As shown in FIGS. 6 and 7, the expression of annexin V, which is an apoptotic cell death marker, was confirmed by the compounds of Examples 4 and 5, and at the same time, Propidium iodide confirmed the increase in stained cells. From these results, it can be seen that the cytotoxic effect of primary cultured CD4 + T cells by the compounds of Examples 4 and 5 is excellent.

< Experimental Example  8> CD4 + IL-2 (IL-2) production in T cells

IL-2 production was assayed in CD4 + T cells as inhibition of cell proliferation by concentration of the compound of the example according to the present invention was observed.

8-1. Measurement of IL-2 concentration

First, the separated CD4 + T cells were seeded into anti-CD3 (1 μg / mL) / CD28 (1 μg / mL) coated plates for activation, and reconstituted human IL-2 and cells were expanded by adding RPMI medium supplemented with 10 U / mL recombinant human IL-2. Cells were seeded to a plate coated with anti-CD3 (0.5 μg / mL) at 1 × 10 ⁶ cells / mL, and after 48 hours, the cell culture medium and cells were obtained and subjected to ELISA Linked ImmunoSorbent Assay). Antibodies were purified using purified anti-mIL-2 (1 μg / mL, BD Pharmingen) and purified linear recombinant mIL2 was used as a standard cytokine to quantify the primary linearity by serial dilution, A standard curve graph was created and used for analysis. The results are shown in Fig.

FIG. 8 is a graph showing the results of analysis of proliferation factor IL-2 production in primary CD4 + T cells according to the concentrations of the compounds of Examples 4 and 5 according to the present invention.

As shown in Fig. 8, the production of the cell proliferation promoting cytokine IL-2 by the compound of Example 4 was decreased. However, there was no decrease in the production of cytokine IL-2 promoting cell proliferation by the compound of Example 5.

8-2. IL-2 mRNA  Measure level

Add 500 μl of TRIzol solution (Invitrogen) to CD4 + T cells to dissolve the cells, add 100 μl of chloroform, and shake vigorously for 15 seconds. Thereafter, the transparent water layer is separated by centrifugation at 12,000 rpm at 4 DEG C for 15 minutes, and the RNA is precipitated by mixing with 100 mu l of isopropanol.

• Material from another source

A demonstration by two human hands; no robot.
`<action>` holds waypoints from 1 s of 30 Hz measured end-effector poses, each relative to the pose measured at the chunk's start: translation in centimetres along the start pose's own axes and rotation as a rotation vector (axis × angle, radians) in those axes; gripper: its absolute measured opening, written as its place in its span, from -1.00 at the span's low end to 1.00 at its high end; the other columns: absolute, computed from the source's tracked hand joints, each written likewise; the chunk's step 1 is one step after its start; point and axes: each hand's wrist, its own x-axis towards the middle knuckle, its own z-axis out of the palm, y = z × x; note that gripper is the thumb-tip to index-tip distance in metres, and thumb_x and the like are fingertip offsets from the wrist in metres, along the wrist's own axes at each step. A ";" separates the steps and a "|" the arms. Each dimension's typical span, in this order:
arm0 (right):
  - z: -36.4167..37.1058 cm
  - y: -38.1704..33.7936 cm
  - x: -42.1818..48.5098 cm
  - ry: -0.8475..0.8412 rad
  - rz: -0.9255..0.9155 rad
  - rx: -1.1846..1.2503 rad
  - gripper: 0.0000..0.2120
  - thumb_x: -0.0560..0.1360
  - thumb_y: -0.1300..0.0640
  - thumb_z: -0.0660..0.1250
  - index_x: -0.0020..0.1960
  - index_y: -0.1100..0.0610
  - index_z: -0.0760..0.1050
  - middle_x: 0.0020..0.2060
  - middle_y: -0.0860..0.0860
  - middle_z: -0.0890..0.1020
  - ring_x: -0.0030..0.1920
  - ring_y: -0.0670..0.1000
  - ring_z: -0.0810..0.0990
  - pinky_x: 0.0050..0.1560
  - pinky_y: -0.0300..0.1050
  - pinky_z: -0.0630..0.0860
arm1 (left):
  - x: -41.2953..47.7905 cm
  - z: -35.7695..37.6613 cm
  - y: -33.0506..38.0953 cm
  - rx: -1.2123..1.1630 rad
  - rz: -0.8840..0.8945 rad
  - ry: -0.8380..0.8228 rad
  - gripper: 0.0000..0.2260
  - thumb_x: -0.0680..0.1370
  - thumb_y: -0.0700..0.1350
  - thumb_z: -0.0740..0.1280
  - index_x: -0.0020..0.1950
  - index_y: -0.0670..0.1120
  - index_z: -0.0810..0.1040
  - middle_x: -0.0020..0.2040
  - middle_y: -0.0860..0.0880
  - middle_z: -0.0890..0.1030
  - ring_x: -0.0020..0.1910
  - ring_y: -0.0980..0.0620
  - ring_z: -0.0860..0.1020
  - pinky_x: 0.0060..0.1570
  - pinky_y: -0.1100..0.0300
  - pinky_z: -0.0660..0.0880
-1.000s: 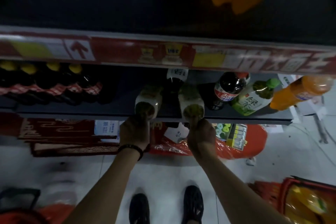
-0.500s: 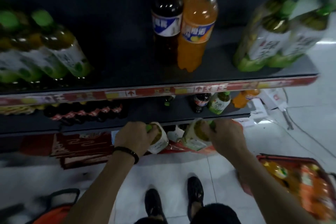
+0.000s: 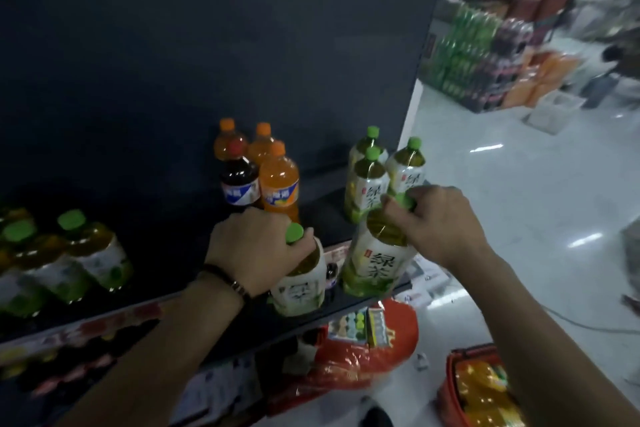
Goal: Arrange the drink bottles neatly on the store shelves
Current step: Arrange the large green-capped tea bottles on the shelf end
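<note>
The left hand (image 3: 254, 246) had its fingers closed around the neck of a green tea bottle (image 3: 301, 284), just under the green cap, and this bottle stood at the front edge of the dark shelf (image 3: 322, 215). The right hand (image 3: 440, 222) gripped in the same way a second green tea bottle (image 3: 377, 260), a little tilted, just beside the first. Behind them stood three more green tea bottles (image 3: 369, 184), with orange soda bottles (image 3: 278, 180) to their left.

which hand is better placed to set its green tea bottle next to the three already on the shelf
Right. The right hand holds its green tea bottle just in front of the three green tea bottles; the left hand and its bottle are farther left.
</note>
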 end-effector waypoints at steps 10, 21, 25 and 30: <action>-5.7 5.3 10.5 0.053 -0.105 0.068 -0.38 0.56 -0.27 0.30 -0.43 0.21 0.42 -0.57 0.08 0.49 -0.47 0.09 0.52 -0.39 -0.05 0.46 | 11.9 -1.5 5.9 0.184 -0.054 0.064 -0.46 0.58 0.38 0.15 -0.31 -0.04 0.51 -0.30 -0.01 0.56 -0.31 -0.01 0.54 -0.31 0.12 0.49; -9.1 3.7 26.6 0.064 -0.227 0.318 -0.37 0.48 -0.34 0.21 -0.32 0.24 0.52 -0.39 0.10 0.62 -0.32 0.05 0.61 -0.32 -0.09 0.48 | 19.6 3.4 7.8 0.249 -0.241 -0.245 -0.53 0.64 0.31 0.14 -0.08 -0.08 0.51 0.01 -0.14 0.61 -0.01 -0.13 0.57 -0.08 0.06 0.42; -5.6 1.2 29.5 -0.005 -0.270 0.335 -0.36 0.58 -0.28 0.26 -0.32 0.29 0.53 -0.45 0.09 0.58 -0.41 0.05 0.58 -0.47 -0.14 0.42 | 20.4 5.3 8.2 0.204 -0.311 -0.274 -0.56 0.67 0.26 0.16 0.09 -0.09 0.58 0.03 -0.12 0.61 -0.09 -0.08 0.53 -0.12 0.09 0.43; 0.9 -0.4 31.2 -0.213 -0.225 0.324 -0.38 0.58 -0.33 0.27 -0.25 0.23 0.57 -0.40 0.08 0.60 -0.41 0.05 0.62 -0.49 -0.12 0.52 | 20.8 6.6 8.2 0.168 -0.366 -0.248 -0.58 0.69 0.25 0.12 -0.15 -0.05 0.43 -0.05 -0.11 0.62 -0.07 -0.11 0.59 -0.13 0.08 0.43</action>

After centrifugation at 12,000 rpm for 15 minutes at 4 ° C, the remaining solution except for the precipitated RNA is completely removed. Then, 1 ml of 75% ethanol is added thereto, and the mixture is centrifuged at 12,000 rpm for 5 minutes at 4 ° C. The total RNA precipitated (total RNA) is dissolved in 0.1% DEPC (diethyl pyrocarbonate) water and the RNA concentration is quantified.

MuLV reverse transcriptase (Promega), and 5 μg / ml of RNA were mixed with 0.5 μg of oligo-dT and allowed to stand at 72 ° C for 5 minutes. 10 mM dATP, 10 mM dGTP, 10 mM dCTP, and 25 units of ribonuclease inhibitor (Promega). Thereafter, cDNA was synthesized by reacting at 42 DEG C for 1 hour.

The synthesized cDNA was mixed with 0.25 μl and 2X cyber green (SYBR green, Toyobo), and analyzed by real-time PCR (ABI) using the following primers. The results are shown in FIG.

beta-actin-FWD 5'-AGA GGG AAA TCG TGC GTG AC-3 '

β-actin-REV 5'-CAA TAG TGA TGA CCT GGC CGT-3 '

IL-2-FWD 5'-CCT GAG CAG GAT GGA GAA TTA CA-3 '

IL-2-REV 5'-TCC AGA ACA TGC CGC AGA G-3 '

FIG. 9 is a graph showing the results of analysis of proliferation factor IL-2 mRNA expression in CD4 + T cells according to the concentrations of the compounds of Examples 4 and 5 according to the present invention.

As a result, it was confirmed that the level of IL-2 mRNA was decreased in dependence on the compound concentration of Example 4 as shown in Fig. 9, but not by the compound treatment of Example 5.

< Experimental Example  9> Evaluation of cytokine production inhibitory effect

As the inhibition of cell proliferation by the concentration of the compound of the example according to the present invention was observed, intracellular cytokine production in activated CD4 + T cells was evaluated by intracellular cytokine staining method.

First, CD4 + T cells obtained by isolation were activated by seeding on anti-CD3 (1 μg / mL) / anti-CD28 (1 μg / mL) coated plate and incubated with recombinant human IL- 2 (recombinant human IL-2) supplemented with 10 U / mL of RPMI medium was added to expand the cells. The cells were seeded onto anti-CD3 (0.5 μg / mL) coated plates at 1 × 10 ⁶ cells / mL, and then cultured for 24 hours to obtain intracellular cytokine analysis.

CD4 + T cells activated for 4 days were treated for 4 hours with 10 ng / mL of phorbol 12-myristate 13-acetate and 1 μg / mL of ionomycin and then incubated for 2 hours before harvesting (Monensin) 4 [mu] M to obtain cells. 1x10 ⁵ cells were fixed with Cytofix / cytoperm solution (BD Biosciences) at 4 ° C for 20 minutes, washed with 1 ml of 1X Perm / wash solution and then incubated with PE-conjugated IFN- γ antibody and an APC-conjugated IL-2 antibody were added to the perm / wash solution. The cells were washed with perm / wash solution (500 μl), and then stained with FACs Calibur (BD Bioscience) by adding staining buffer (2% FBS dissolved in PBS). Cell population was analyzed using CellQuest software. The results are shown in Fig.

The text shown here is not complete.